Vier Kilometer hinter dem Sandsteinfelsenmeer erreicht man ein Meisterwerk deutscher Ingenieurs- und Baukunst, das Himbächel Viadukt. 1880 errichtet, 250 Meter lang, aus zehn Bögen bestehend und aus 16.400 Kubikmetern heimischen Sandstein gefertigt. Gewaltig strecken sich die 43 Meter hohen Bögen über den unten durchlaufenden Nibelungensteig. Abkürzungsfetischisten könnten hier vier Kilometer einsparen und am Viadukt die Passage zum Marbachsee deutlich kürzen. Da man aber im Regelfall des Wanderns willens wandert, ist es nicht verboten der Schleife via Ebersberg und den Heumatten zum Marbachstausee zu folgen. Einst wurde der Stausee zum Hochwasserschutz der talabwärtsliegenden Gemeinden errichtet. Mittlerweile hat sich das Areal in coronafreien Zeiten mit Bade-, Zelt-, Surf- und Segelbereiche als Naherholungsgebiet etabliert.
Der Marbachstausee – der heutige Wendepunkt des Nibelungenringes. Nach dem waldreichen ersten Teil geht es nun auf aussichtsreichen Pfaden Richtung Beerfelden, dem Hauptsitz der jüngsten Stadt Hessens, die 2018 aus 19 Kommunen gegründet wurde um die Verwaltungskraft zu stärken. Imposant die Ausdehnung der neuen Stadt. Flächenmäßig ist Oberzent die drittgrößte Stadt Hessens, nach Frankfurt und Wiesbaden. Hinauf geht es zunächst zum Stadtteil Etzean. In dem 150 Seelen zählenden Ort wird ein großes Gestüt betrieben, welches Vollblutpferde für den Galoppsport züchtet. Auf aussichtsreichen Panoramapfaden geht es hinauf nach Beerfelden, zu einer außergewöhnlichen Landmarke. Vor den Stadttoren befindet sich in feinster Aussichtslage Deutschlands besterhaltenster Galgen. 1597 wurde der dreischläfrige Galgen in der heutigen Form errichtet. So konnten mehrere Hinrichtungen gleichzeitig vollzogen werden. Drakonischerweise ließ man zur Abschreckung die Gehängten bis zur Verwesung baumeln. 1804 vollzog man hier die letzte Hinrichtung. Am Galgen baumelte eine Zigeunerin, die ein Huhn gestohlen hatte. Heute lassen Spaziergänger ihre Füße unter den hier eingebrachten Ruhebänken baumeln – ein makaberer Metapher.

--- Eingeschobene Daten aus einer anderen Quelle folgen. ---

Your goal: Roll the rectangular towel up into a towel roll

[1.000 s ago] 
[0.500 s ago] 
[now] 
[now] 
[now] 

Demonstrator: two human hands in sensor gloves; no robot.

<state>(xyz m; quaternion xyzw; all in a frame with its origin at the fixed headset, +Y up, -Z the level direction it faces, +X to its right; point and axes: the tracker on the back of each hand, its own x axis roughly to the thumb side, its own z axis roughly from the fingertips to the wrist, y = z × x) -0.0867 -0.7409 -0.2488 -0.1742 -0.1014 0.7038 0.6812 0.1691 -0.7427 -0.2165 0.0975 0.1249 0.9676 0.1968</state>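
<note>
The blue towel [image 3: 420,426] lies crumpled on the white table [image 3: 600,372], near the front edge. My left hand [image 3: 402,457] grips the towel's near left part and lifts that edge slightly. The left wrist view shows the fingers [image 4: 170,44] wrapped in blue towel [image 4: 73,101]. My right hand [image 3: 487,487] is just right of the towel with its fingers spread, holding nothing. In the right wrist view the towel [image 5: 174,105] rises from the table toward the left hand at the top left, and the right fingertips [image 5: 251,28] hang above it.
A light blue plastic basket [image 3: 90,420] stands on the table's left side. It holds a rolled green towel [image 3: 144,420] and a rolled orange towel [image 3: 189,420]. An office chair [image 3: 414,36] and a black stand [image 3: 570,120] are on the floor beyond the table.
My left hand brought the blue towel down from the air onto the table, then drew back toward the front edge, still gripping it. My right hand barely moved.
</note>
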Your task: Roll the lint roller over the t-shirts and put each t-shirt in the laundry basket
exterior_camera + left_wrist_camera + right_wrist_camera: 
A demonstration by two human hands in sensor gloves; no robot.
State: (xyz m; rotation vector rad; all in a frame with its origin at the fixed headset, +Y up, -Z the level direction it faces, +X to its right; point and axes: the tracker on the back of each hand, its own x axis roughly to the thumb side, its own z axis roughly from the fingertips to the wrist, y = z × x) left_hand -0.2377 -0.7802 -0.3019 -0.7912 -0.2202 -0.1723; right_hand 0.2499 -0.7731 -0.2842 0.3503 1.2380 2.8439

Beerfelden querend und die weitläufigen Panoramaaussichten genießend führt der Rückweg Richtung Sensbachtal hinauf zum Reußenkreuz. Hier an der Wasserscheide befindet sich ein beliebtes Ausflugslokal, welches gerne von Motorradfahrern frequentiert wird, die über die kurvigen Straßen rund um den Krähberg donnern. Von hier geht es abwärts, unterhalb der Siegfriedstraße. Man folgt dem Hauptwanderweg des Odenwaldklubs welches mit einem grünen Dreieick gekennzeichnet ist. Entlang der Passage wandert man vorbei am längsten eingleisigen Eisenbahntunnel der Republik, dem Krähbergtunnel. Sowohl das Himbächer Viadukt, als auch der Krähbergtunnel waren die Grundvoraussetzung gewesen, um diesen Zipfel des Odenwaldes mit dem urbanen Korridor im Rhein-Main-Gebiet zu verbinden.
Oberhalb von Hesseneck-Schöllenbach führt die Passage über den dichten Nadelwald in einer langgezogenen Schleife hinab in das Euterbachtal. Knapp 41 Kilometer und 910 Höhenmeter, so die Bilanz dieser Nibelungenringrunde, die durchaus von einer gemächlichen Wegeführung gekennzeichnet war.